** Data for the task **
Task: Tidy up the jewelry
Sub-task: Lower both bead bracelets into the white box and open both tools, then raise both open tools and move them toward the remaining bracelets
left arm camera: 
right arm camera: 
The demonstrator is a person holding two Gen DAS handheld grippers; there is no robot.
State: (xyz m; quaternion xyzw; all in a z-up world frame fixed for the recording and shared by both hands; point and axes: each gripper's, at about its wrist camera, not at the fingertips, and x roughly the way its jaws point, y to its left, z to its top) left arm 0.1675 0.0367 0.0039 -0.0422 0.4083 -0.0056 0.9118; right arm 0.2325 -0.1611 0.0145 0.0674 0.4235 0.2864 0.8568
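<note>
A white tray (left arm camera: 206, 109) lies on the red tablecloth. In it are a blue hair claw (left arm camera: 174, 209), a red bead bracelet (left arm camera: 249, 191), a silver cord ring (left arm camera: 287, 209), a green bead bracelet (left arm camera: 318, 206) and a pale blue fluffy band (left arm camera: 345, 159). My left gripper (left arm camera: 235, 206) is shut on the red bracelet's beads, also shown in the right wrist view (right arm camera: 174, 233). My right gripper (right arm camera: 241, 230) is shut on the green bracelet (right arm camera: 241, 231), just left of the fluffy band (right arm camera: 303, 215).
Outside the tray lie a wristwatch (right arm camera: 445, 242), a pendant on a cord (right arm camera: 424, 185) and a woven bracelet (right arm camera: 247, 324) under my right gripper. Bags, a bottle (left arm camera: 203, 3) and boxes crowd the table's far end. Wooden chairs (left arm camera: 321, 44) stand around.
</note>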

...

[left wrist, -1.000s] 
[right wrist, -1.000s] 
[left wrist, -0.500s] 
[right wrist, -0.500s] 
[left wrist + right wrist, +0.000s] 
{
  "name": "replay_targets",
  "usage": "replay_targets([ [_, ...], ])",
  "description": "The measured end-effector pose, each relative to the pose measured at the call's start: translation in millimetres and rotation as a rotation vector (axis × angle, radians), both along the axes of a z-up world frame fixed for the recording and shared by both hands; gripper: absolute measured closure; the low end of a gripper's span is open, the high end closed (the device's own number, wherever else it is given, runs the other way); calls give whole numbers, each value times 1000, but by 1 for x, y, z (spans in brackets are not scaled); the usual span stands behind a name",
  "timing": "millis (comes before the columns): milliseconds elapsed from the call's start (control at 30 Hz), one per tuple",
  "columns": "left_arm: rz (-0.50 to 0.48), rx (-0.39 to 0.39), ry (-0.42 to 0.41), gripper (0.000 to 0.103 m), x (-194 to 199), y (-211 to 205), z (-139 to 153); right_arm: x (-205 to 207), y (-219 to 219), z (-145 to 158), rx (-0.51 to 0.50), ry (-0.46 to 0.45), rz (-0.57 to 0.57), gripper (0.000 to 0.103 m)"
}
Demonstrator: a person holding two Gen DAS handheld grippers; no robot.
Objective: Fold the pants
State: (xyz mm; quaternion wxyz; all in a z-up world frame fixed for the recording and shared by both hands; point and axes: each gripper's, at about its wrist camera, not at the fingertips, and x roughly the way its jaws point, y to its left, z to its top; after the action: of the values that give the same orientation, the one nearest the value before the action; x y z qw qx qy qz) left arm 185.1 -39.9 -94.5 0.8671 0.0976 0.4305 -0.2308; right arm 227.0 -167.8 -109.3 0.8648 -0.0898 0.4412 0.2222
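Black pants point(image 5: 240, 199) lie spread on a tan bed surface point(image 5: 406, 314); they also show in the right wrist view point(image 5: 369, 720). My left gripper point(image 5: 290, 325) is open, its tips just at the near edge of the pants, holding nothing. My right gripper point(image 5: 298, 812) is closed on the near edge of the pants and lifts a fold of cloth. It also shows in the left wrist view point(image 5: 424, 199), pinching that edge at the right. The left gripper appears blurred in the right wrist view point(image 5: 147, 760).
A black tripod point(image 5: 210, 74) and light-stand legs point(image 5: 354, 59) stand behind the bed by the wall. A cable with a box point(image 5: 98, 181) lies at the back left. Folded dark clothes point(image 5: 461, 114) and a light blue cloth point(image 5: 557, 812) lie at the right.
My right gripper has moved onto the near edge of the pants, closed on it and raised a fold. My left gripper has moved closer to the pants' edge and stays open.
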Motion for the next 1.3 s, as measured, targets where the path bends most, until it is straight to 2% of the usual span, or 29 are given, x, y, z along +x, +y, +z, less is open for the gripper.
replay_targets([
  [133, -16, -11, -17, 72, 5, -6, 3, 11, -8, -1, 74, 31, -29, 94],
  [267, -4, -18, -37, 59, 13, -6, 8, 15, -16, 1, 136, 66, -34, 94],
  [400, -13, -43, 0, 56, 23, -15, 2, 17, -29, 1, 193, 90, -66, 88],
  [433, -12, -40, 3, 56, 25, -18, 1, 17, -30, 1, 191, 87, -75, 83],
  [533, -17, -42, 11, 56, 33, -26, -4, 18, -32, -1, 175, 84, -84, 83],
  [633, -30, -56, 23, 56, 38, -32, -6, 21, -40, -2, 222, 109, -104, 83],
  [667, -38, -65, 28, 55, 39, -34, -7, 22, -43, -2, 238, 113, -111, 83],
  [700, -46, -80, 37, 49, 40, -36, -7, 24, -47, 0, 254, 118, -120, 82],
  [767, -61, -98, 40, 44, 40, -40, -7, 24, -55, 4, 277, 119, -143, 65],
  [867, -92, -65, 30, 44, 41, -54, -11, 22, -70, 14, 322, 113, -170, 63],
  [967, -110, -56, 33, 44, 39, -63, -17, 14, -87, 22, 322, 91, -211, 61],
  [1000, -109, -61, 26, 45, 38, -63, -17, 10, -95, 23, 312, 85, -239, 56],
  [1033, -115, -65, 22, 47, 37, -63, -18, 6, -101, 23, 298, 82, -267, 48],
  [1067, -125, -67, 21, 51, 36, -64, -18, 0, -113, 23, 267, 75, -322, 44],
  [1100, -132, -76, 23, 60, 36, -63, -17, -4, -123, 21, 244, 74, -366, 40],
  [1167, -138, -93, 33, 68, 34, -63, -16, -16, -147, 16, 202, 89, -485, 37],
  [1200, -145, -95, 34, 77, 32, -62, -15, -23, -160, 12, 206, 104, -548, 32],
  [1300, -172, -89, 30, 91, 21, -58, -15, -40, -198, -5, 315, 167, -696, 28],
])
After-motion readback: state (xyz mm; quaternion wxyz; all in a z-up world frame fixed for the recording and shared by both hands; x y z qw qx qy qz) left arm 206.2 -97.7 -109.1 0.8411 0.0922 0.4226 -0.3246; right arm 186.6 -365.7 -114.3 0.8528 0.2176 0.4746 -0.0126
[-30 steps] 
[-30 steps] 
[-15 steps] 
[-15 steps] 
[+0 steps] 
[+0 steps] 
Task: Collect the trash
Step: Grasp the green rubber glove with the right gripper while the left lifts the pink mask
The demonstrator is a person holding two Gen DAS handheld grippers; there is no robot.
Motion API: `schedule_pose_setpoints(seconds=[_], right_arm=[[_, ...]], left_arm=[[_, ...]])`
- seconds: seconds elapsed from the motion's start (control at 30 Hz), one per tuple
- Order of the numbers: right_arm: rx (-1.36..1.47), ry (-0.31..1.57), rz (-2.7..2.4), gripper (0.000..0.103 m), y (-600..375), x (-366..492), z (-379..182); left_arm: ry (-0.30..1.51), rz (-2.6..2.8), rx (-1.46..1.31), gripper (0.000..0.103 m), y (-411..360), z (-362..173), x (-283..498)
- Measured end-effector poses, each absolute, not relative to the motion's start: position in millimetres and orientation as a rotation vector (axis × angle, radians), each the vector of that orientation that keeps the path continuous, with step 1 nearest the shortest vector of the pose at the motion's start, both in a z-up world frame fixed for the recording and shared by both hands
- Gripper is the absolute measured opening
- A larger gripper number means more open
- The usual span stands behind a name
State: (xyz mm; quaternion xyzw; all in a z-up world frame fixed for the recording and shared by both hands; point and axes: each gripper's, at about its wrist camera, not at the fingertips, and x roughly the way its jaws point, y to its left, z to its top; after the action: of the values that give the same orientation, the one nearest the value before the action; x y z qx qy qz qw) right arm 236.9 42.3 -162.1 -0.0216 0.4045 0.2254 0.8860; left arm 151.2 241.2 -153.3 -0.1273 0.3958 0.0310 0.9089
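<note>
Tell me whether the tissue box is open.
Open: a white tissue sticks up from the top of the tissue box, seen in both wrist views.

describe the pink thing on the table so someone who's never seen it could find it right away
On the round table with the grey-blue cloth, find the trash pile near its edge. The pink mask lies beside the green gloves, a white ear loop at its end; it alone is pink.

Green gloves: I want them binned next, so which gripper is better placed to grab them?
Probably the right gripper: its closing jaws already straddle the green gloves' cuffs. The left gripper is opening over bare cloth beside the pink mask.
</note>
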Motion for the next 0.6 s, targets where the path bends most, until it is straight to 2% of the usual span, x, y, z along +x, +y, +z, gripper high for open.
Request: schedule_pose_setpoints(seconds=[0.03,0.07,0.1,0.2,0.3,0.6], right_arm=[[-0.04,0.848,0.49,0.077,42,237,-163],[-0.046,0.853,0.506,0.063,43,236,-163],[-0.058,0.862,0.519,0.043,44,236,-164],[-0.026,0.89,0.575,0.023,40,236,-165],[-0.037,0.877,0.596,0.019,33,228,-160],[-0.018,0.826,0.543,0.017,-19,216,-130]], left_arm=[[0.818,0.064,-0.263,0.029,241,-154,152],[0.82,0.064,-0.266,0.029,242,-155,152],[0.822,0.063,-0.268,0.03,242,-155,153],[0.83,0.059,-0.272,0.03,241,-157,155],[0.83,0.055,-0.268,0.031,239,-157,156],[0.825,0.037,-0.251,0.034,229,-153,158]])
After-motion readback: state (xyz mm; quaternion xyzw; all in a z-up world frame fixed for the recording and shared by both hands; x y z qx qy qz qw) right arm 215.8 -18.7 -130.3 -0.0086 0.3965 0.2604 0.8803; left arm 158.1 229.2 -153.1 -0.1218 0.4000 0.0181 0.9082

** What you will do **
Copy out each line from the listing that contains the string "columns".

** Solution to this task **
  "timing": "millis (comes before the columns): milliseconds elapsed from the call's start (control at 30 Hz), one per tuple",
  "columns": "left_arm: rz (-0.50 to 0.48), rx (-0.39 to 0.39), ry (-0.42 to 0.41), gripper (0.000 to 0.103 m), x (-194 to 199), y (-211 to 205), z (-139 to 153); right_arm: x (-205 to 207), y (-219 to 219), z (-145 to 158), rx (-0.51 to 0.50), ry (-0.46 to 0.45), rz (-0.57 to 0.57), gripper (0.000 to 0.103 m)"

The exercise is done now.